Testimony from Christinah Mthethwa, former originations manager and acting senior manager: litigation, confirmed that the strategy — adopted in 2014 to reduce legal costs and improve access for unrepresented claimants — was dismantled via a virtual meeting in January 2020. No written instruction was issued, and all branding, systems and policies associated with direct claims were removed. “All direct claims policies, standard operating procedures and guidelines were removed from the RAF intranet,” Mthethwa said.
The fund’s 2020/21 annual report later acknowledged a “change in strategic direction to stop actively originating direct claims”. The decision coincided with the dissolution of the fund’s panel of external attorneys and the adoption of a new legal administration model under the office of the state attorney. This transition was formalised through a memorandum of agreement signed in June 2020, following ministerial correspondence between then transport minister Fikile Mbalula and justice minister Ronald Lamola. The stated objective was to reduce legal expenditure, which had reached R3.6bn in the 2019/20 financial year.
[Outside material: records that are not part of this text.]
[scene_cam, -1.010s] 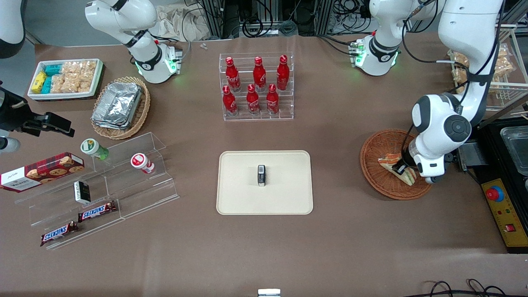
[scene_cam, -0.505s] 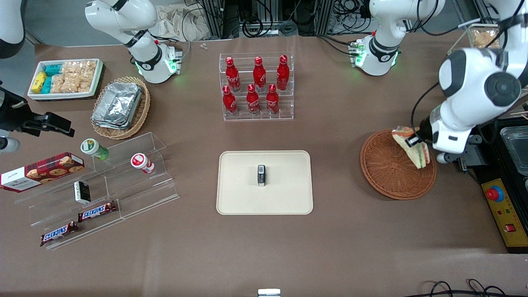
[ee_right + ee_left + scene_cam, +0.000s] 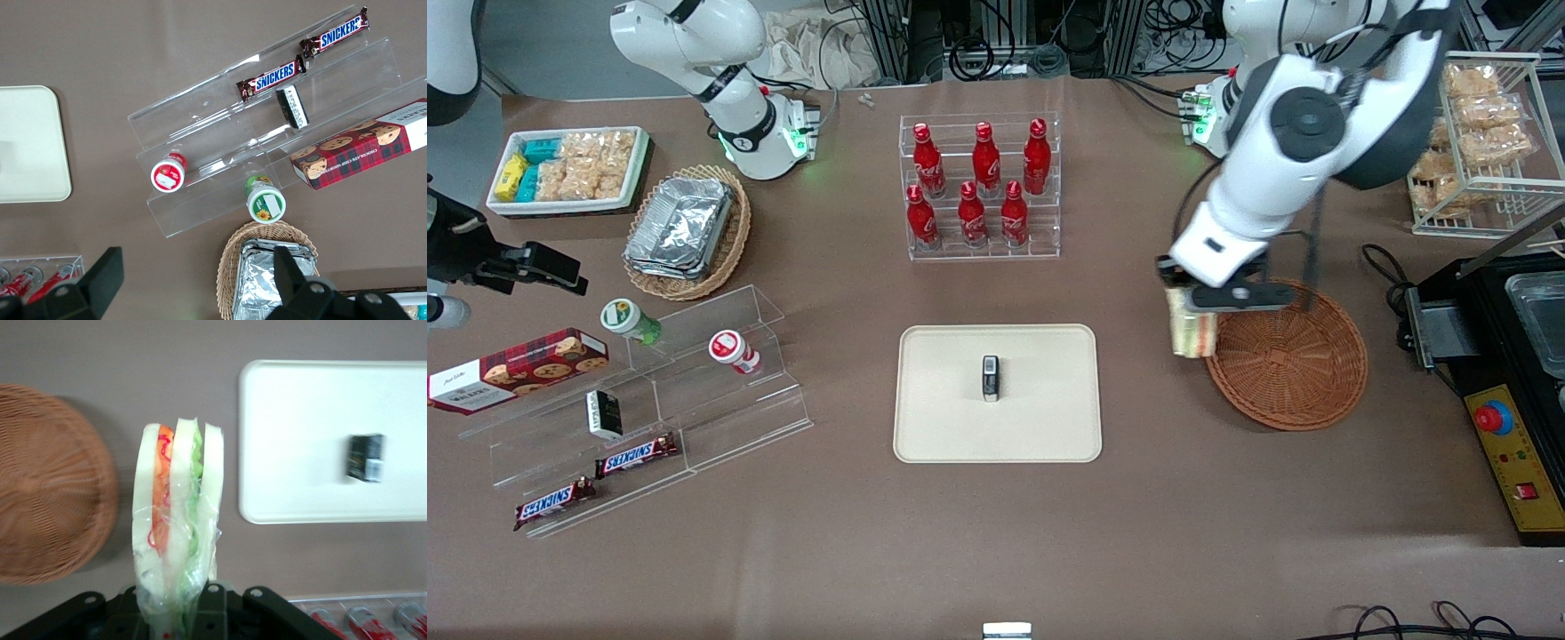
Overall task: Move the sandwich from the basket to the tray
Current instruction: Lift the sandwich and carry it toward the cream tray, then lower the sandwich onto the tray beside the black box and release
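My left gripper (image 3: 1193, 311) (image 3: 179, 613) is shut on the wrapped sandwich (image 3: 1192, 332) (image 3: 177, 520), holding it in the air above the table. The sandwich hangs just past the rim of the reddish-brown wicker basket (image 3: 1294, 360) (image 3: 47, 500), between it and the cream tray (image 3: 1040, 436) (image 3: 300, 433). Pale bread with orange and green filling shows in the left wrist view. The basket holds nothing now. A small black packet (image 3: 991, 378) (image 3: 366, 457) lies in the middle of the tray.
A clear rack of red cola bottles (image 3: 980, 187) stands farther from the front camera than the tray. Toward the parked arm's end are an acrylic step shelf (image 3: 649, 400) with snack bars, a tan basket of foil trays (image 3: 687, 229) and a white bin (image 3: 569, 169).
The gripper lifted the sandwich out of the basket and carried it over the rim toward the tray. The arm swung up and toward the table's middle.
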Controlling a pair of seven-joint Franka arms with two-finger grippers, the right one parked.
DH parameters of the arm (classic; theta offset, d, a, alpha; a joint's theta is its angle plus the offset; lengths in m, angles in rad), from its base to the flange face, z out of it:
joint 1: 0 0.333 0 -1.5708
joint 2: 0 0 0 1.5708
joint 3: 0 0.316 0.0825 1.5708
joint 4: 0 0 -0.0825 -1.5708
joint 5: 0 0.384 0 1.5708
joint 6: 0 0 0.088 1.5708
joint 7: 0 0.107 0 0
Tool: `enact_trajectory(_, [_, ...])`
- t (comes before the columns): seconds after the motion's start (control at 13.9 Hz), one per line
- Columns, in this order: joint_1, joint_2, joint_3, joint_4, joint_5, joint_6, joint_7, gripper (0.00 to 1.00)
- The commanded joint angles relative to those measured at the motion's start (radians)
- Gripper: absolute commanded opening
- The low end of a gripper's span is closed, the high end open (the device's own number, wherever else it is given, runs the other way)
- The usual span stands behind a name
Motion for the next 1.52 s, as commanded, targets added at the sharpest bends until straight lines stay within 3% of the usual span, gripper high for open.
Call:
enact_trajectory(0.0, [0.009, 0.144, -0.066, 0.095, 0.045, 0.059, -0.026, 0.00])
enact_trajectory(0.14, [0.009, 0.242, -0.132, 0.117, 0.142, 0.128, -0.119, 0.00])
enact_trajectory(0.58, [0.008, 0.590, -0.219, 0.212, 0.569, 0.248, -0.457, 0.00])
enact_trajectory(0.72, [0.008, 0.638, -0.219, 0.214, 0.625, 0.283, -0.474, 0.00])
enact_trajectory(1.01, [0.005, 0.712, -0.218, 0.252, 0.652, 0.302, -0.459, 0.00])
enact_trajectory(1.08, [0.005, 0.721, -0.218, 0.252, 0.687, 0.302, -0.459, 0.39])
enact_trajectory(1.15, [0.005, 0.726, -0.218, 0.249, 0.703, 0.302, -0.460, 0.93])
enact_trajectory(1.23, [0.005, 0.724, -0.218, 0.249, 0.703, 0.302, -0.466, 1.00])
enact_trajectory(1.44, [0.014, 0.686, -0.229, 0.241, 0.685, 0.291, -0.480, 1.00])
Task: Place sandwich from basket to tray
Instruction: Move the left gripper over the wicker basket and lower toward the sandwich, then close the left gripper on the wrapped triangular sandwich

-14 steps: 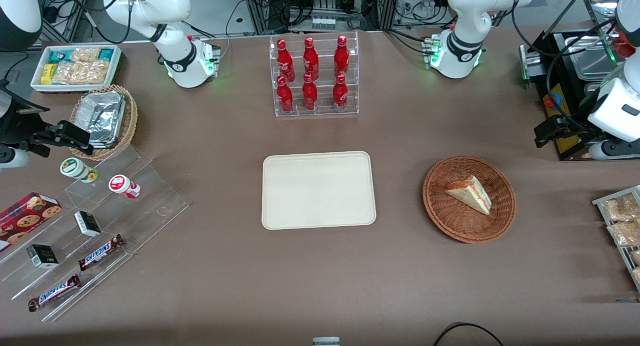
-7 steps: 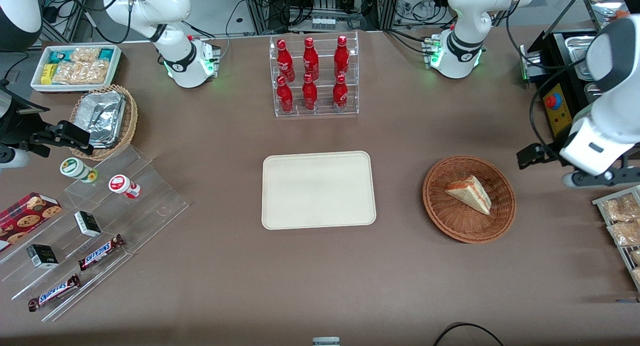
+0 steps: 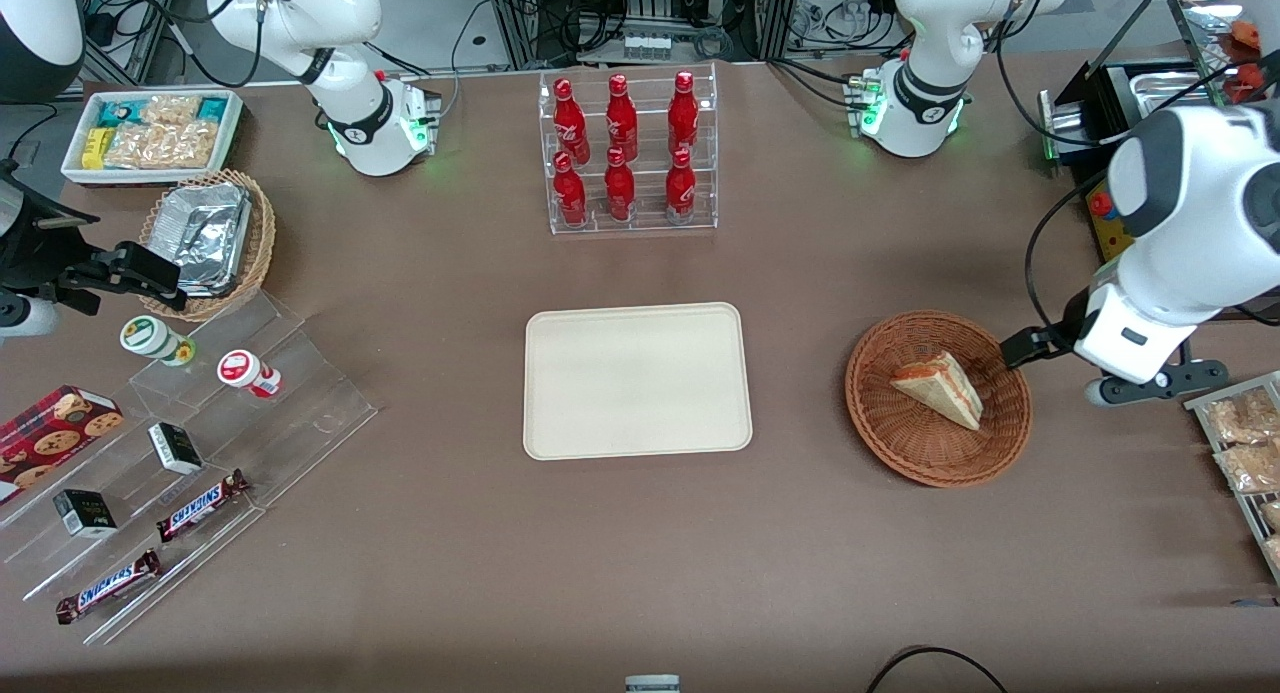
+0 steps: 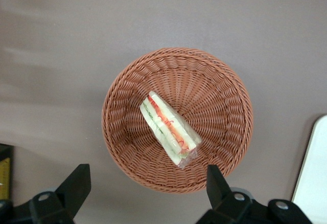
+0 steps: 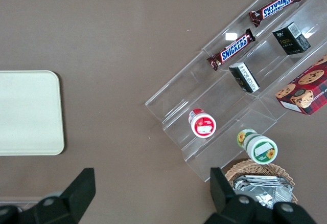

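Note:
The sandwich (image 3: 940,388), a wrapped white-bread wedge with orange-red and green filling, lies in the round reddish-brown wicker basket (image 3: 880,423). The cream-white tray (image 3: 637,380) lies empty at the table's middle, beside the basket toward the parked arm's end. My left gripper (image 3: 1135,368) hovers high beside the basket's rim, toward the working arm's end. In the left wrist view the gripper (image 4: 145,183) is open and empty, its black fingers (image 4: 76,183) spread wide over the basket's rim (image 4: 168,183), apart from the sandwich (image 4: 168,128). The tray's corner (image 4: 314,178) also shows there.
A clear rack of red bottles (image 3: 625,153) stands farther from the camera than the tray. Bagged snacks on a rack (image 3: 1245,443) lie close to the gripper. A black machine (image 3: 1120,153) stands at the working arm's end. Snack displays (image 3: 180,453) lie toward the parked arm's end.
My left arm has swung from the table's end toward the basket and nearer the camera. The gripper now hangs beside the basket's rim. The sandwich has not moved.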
Under the new model, RAF-employed attorneys were seconded to the office of the state attorney. As of November 1 2025, 109 state attorneys will be in place against an approved structure of 353. The litigation management system currently tracks 252,908 active defended matters out of a total of 305,684. However, the system lacks real-time reporting and contributes to poor case co-ordination. Multiple matters are routinely scheduled for the same attorney, resulting in non-appearances and default judgments.
Senior manager for litigation and mediation Brett Phillips confirmed that the fund had introduced key performance indicators to reduce default judgments, and was engaging with the judiciary to secure earlier court dates. Mediation protocols had been introduced but uptake by plaintiff attorneys remained low. “We are running more trials than ever before, but the capacity gap remains significant,” he said.
In Ketsekele v RAF (2015), the High Court criticised both plaintiff and RAF legal representatives for colluding in inflated legal costs. The judgment estimated that between R110m and R150m in legal fees could be saved in a single court term in one division of the High Court. The fund has since invoiced former panel attorneys for R10.6m in wasted costs, but this figure is modest relative to the broader fiscal exposure.
Scopa chair Songezo Zibi reiterated that the committee’s mandate was not to dictate strategic choices, but to ensure that such decisions are fiscally sound and administratively defensible. “We are here to make sure that the strategic and other decisions taken have a positive financial implication rather than a negative one,” he said.